WORK TO BE COMPLETED: Retype only the lines from the top of the records to the line with "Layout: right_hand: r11", including that line but none of the pictures.
◆ ◆ ◆ ◆
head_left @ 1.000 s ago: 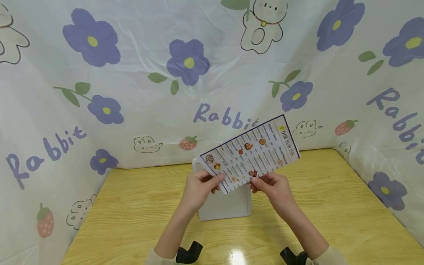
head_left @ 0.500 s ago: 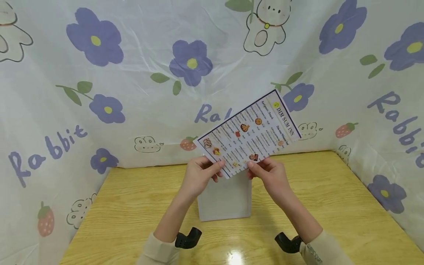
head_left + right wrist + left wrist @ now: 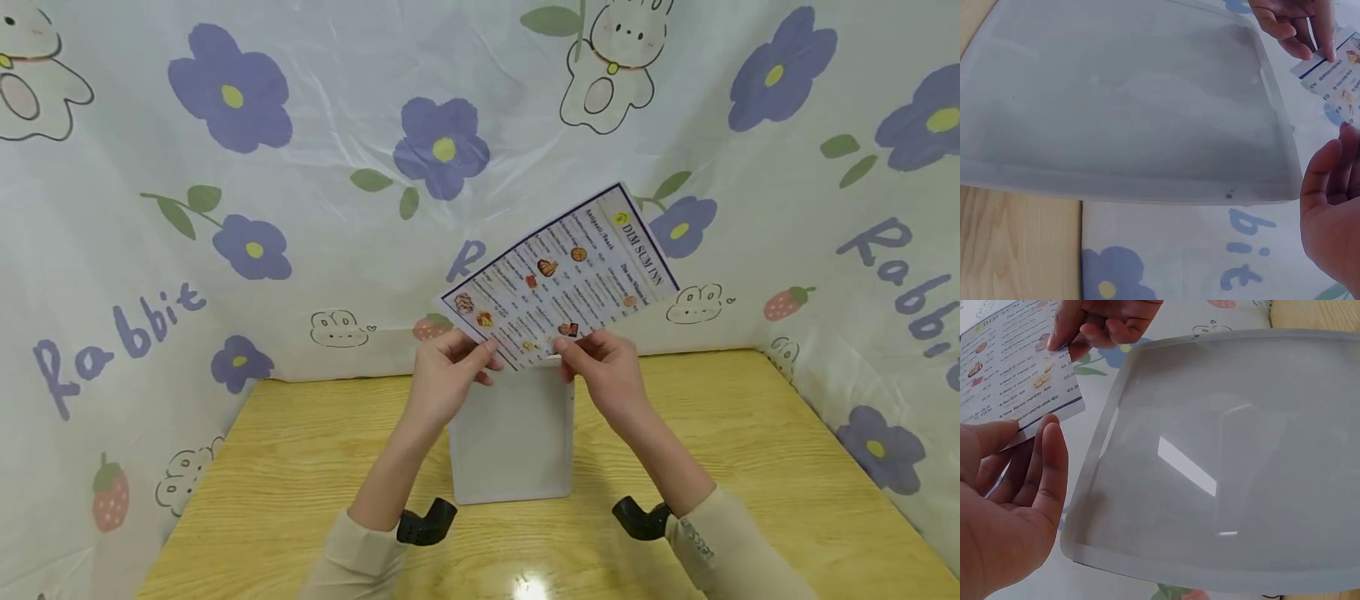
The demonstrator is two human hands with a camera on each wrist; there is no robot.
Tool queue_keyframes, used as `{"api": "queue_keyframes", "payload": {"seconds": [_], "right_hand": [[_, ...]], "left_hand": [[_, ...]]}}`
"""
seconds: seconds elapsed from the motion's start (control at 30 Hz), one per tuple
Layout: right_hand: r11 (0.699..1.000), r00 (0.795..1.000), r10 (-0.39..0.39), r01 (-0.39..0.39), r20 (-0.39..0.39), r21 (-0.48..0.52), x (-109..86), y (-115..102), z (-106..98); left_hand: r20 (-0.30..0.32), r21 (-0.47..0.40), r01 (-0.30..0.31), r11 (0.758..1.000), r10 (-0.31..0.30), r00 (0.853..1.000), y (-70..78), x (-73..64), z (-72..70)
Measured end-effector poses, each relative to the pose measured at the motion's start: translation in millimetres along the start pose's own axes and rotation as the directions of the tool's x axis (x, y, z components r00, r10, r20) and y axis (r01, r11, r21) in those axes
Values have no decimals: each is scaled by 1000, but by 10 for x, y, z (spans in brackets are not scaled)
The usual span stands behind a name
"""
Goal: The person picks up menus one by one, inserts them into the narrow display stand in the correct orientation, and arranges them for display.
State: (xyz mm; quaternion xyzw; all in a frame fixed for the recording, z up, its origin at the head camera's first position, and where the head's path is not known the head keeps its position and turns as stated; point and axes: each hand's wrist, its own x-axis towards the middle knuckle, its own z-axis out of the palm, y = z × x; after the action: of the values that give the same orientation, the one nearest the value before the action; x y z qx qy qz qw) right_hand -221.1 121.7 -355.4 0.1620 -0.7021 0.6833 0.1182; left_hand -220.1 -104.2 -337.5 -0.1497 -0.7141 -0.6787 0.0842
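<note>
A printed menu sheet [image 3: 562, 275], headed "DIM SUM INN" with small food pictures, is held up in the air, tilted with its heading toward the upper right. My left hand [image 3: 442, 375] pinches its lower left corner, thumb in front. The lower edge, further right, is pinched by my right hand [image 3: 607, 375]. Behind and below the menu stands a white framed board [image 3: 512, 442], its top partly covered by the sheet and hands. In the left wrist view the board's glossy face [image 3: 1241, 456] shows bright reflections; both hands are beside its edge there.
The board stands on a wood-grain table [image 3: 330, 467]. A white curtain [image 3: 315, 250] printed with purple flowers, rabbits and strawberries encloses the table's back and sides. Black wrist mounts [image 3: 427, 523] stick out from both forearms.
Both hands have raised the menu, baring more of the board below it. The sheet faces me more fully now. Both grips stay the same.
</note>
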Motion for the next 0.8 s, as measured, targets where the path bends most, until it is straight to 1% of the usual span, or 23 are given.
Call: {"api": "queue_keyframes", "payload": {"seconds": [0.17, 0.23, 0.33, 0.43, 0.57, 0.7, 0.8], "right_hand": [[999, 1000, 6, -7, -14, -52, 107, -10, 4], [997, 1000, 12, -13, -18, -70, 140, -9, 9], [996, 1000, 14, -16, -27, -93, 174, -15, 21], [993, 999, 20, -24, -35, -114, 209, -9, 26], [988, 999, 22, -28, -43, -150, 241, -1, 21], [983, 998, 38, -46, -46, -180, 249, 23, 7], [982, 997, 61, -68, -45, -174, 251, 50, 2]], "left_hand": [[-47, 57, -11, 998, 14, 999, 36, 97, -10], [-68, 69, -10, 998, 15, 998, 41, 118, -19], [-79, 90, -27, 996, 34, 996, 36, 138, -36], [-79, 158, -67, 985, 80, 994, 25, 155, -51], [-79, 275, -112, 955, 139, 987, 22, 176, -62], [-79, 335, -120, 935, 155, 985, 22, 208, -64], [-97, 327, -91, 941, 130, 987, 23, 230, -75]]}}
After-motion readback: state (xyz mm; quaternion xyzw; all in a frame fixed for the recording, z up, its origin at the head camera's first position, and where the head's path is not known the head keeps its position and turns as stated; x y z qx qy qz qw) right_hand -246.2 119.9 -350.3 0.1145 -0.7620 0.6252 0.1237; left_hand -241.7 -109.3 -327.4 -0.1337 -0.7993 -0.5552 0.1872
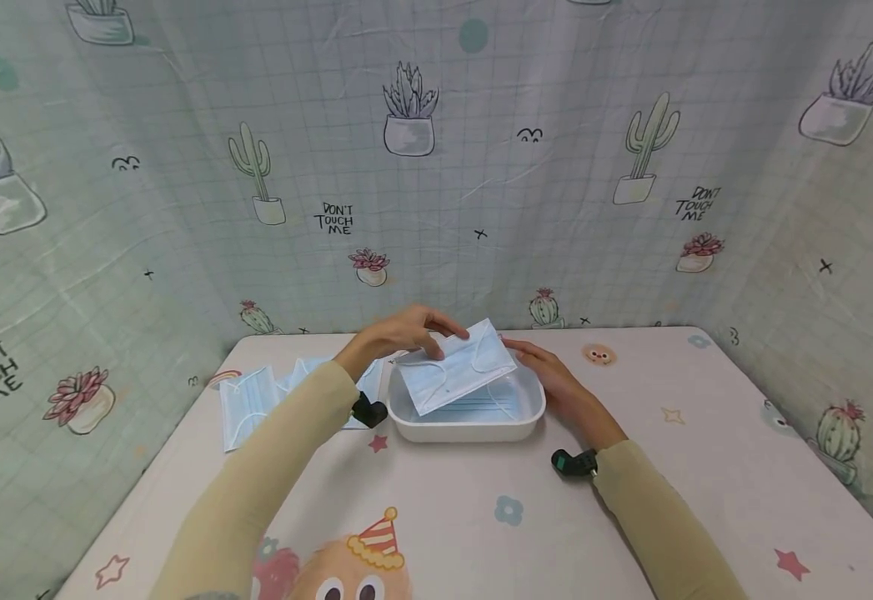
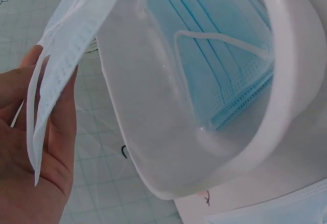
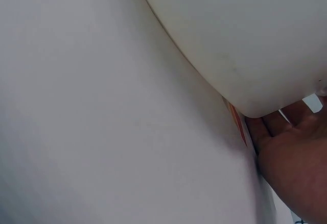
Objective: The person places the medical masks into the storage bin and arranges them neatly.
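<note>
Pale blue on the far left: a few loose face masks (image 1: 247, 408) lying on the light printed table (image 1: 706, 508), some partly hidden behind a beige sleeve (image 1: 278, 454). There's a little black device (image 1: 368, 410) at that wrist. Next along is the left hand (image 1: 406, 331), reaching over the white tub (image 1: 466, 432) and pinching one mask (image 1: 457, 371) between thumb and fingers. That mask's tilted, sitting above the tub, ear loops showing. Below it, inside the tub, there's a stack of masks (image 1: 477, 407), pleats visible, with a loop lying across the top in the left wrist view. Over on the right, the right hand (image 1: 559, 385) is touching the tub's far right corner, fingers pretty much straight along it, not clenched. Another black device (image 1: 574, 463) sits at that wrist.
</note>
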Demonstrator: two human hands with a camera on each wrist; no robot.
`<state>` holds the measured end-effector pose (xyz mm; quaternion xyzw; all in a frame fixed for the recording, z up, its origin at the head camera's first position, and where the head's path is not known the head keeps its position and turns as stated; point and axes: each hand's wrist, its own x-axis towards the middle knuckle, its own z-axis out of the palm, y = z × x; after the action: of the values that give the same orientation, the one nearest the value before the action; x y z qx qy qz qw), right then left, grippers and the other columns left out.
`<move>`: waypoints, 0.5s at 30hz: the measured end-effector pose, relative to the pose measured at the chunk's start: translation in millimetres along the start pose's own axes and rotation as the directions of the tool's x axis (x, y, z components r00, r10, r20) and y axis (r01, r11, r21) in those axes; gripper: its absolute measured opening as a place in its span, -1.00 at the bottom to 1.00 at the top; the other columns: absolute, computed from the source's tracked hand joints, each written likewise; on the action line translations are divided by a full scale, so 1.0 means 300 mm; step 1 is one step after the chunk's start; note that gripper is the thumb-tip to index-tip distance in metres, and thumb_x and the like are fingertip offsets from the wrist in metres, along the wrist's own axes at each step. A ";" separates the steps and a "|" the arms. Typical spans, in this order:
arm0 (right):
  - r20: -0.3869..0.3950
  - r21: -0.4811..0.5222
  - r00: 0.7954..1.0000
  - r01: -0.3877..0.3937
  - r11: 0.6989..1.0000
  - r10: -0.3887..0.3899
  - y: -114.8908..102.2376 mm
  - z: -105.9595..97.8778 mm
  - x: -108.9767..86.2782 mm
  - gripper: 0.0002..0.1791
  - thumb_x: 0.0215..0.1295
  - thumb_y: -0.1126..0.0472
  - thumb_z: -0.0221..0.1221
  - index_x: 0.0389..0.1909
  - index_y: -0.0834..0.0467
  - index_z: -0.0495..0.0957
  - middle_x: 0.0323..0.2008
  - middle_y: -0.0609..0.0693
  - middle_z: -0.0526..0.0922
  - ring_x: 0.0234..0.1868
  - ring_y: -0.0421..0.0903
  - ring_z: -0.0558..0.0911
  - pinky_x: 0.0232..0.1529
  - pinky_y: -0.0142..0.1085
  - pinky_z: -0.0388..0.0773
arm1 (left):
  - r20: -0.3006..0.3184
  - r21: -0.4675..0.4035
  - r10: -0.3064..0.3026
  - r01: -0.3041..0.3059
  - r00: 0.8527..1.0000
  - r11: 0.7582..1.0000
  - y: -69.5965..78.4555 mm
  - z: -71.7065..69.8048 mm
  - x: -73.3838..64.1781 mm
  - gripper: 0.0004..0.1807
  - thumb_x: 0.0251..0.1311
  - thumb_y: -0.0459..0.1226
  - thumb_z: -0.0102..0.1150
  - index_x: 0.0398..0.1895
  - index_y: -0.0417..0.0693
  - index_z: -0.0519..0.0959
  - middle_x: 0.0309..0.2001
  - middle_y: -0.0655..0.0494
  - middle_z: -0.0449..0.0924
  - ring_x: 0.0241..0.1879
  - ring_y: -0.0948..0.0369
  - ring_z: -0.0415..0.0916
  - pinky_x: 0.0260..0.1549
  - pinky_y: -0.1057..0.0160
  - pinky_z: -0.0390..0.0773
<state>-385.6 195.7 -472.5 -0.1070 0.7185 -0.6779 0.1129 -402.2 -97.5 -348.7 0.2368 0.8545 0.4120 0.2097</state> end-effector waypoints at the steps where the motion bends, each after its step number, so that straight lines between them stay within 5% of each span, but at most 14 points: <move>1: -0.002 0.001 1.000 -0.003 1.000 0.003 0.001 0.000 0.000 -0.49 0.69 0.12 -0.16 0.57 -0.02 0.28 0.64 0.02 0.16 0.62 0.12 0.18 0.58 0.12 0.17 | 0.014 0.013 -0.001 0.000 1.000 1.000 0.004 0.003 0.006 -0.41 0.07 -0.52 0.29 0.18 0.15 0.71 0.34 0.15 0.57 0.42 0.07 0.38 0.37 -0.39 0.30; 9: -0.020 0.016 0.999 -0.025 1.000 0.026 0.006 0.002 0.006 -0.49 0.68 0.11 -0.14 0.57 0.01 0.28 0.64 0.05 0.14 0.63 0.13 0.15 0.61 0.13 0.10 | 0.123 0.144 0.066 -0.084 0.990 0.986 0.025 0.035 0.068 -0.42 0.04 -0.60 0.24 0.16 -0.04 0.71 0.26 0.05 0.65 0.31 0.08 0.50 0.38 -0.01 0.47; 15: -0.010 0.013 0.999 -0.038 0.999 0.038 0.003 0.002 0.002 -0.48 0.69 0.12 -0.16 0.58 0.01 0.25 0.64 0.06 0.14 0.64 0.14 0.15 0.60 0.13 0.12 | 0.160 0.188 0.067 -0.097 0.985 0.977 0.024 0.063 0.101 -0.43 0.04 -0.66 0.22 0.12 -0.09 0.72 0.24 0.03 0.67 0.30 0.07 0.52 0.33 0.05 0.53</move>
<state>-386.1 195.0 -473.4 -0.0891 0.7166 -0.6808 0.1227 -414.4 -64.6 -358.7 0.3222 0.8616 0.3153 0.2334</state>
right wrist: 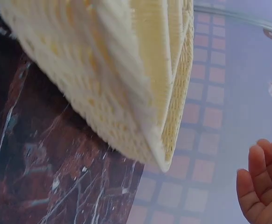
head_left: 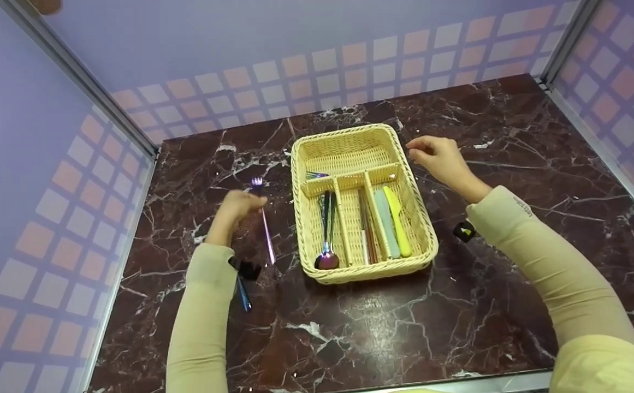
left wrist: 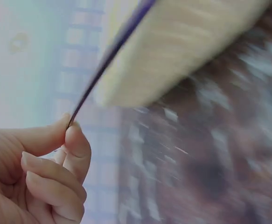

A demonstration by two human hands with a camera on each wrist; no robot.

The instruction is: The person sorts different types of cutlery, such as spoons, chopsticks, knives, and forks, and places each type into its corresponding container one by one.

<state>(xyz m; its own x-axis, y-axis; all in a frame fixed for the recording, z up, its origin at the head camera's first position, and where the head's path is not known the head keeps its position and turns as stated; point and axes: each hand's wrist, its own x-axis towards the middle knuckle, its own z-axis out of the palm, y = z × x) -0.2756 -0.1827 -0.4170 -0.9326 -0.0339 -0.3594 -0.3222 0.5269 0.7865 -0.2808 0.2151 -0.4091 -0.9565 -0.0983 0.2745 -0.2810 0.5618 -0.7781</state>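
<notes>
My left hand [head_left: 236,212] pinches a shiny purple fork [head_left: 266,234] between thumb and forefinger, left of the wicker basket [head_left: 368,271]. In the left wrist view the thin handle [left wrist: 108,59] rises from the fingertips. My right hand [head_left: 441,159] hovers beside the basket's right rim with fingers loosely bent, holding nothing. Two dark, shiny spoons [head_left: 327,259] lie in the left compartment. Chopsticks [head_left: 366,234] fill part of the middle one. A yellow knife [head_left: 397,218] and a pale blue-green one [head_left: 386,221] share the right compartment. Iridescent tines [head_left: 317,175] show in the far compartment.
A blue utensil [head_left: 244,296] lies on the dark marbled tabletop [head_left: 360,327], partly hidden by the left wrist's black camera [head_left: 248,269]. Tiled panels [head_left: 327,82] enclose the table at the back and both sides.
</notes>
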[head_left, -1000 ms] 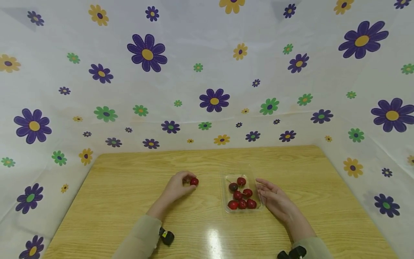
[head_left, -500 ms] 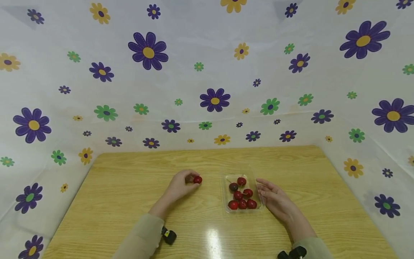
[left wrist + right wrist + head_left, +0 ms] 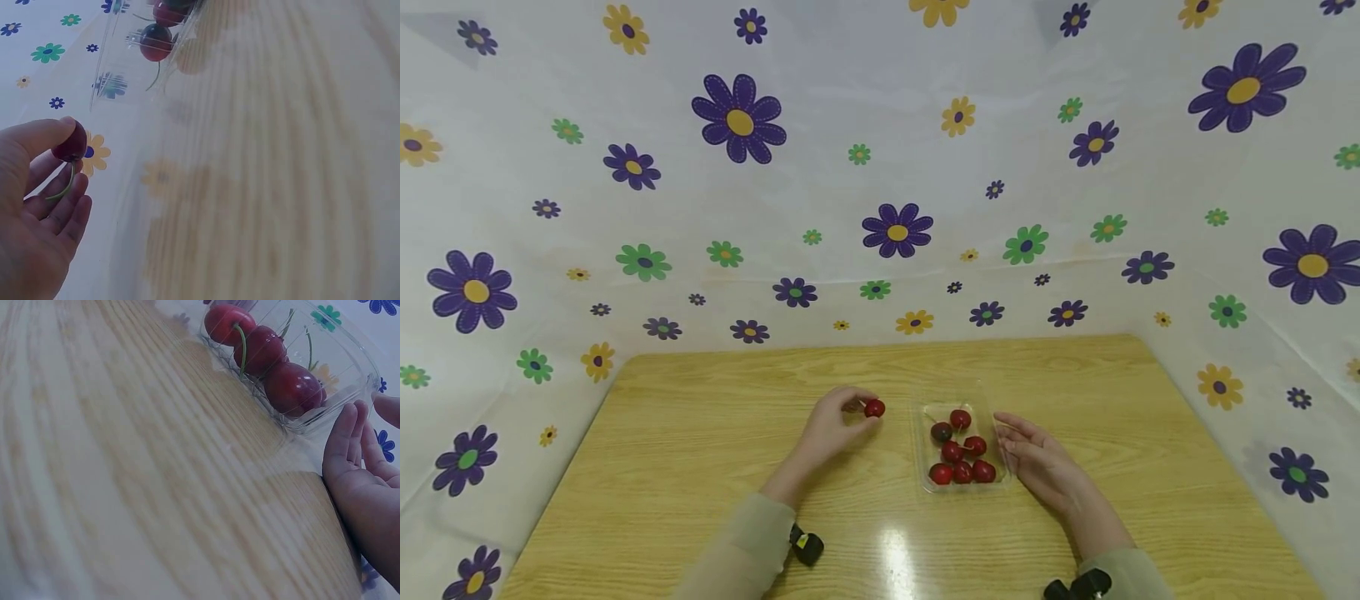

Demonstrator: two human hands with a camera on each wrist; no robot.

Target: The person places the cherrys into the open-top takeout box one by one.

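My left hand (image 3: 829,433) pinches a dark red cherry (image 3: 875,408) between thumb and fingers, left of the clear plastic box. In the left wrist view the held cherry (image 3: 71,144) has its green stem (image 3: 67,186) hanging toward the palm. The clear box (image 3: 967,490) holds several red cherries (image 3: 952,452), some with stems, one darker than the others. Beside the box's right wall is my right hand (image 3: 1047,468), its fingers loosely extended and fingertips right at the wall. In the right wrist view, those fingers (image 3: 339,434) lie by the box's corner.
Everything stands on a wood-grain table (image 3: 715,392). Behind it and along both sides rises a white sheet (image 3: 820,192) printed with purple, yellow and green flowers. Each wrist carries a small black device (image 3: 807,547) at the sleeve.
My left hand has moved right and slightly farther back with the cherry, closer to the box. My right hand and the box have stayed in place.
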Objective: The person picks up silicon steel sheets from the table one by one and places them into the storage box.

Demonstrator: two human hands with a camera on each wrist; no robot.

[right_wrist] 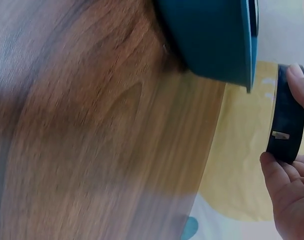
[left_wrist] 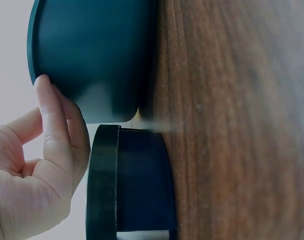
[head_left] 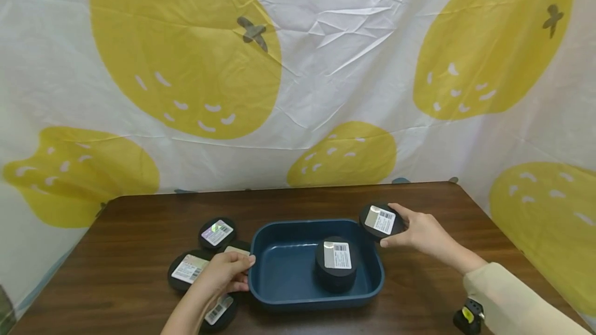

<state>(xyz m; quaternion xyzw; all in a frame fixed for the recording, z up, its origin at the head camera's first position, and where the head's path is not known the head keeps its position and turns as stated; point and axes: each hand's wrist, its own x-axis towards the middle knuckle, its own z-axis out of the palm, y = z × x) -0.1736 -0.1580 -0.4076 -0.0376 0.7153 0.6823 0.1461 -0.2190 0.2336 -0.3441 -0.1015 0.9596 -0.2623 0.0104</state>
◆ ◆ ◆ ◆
ANSWER BOX:
head_left @ 1.000 s ago: 
head_left @ 0.500 s ago: 
head_left + right wrist + left wrist @ now: 
The demonstrator is two human hands with a camera on each wrist; there is no robot.
Tool queue_keyframes, used as `{"api": "queue_keyframes", "payload": {"seconds": [_], "right_hand": [[_, ...]], "left_hand": [[_, ...]]}}`
"""
seconds: seconds elapsed from the motion's start (control at 30 Hz), one per tuple
Layout: right_hand: r11 (0.699..1.000), r00 (0.795..1.000), r10 (-0.39..0.39), r01 (-0.39..0.39), r20 (-0.39..0.39), r21 (-0.48..0.52), x (-109..86), y (-115..102), z (-106..98); left_hand: r20 (-0.30..0.32), r21 (-0.47..0.40), r01 (-0.30..0.31), r11 (0.758..1.000), r10 (-0.31..0.30), r00 (0.853..1.000), y (-70..78), x (-73..64), z (-72..70)

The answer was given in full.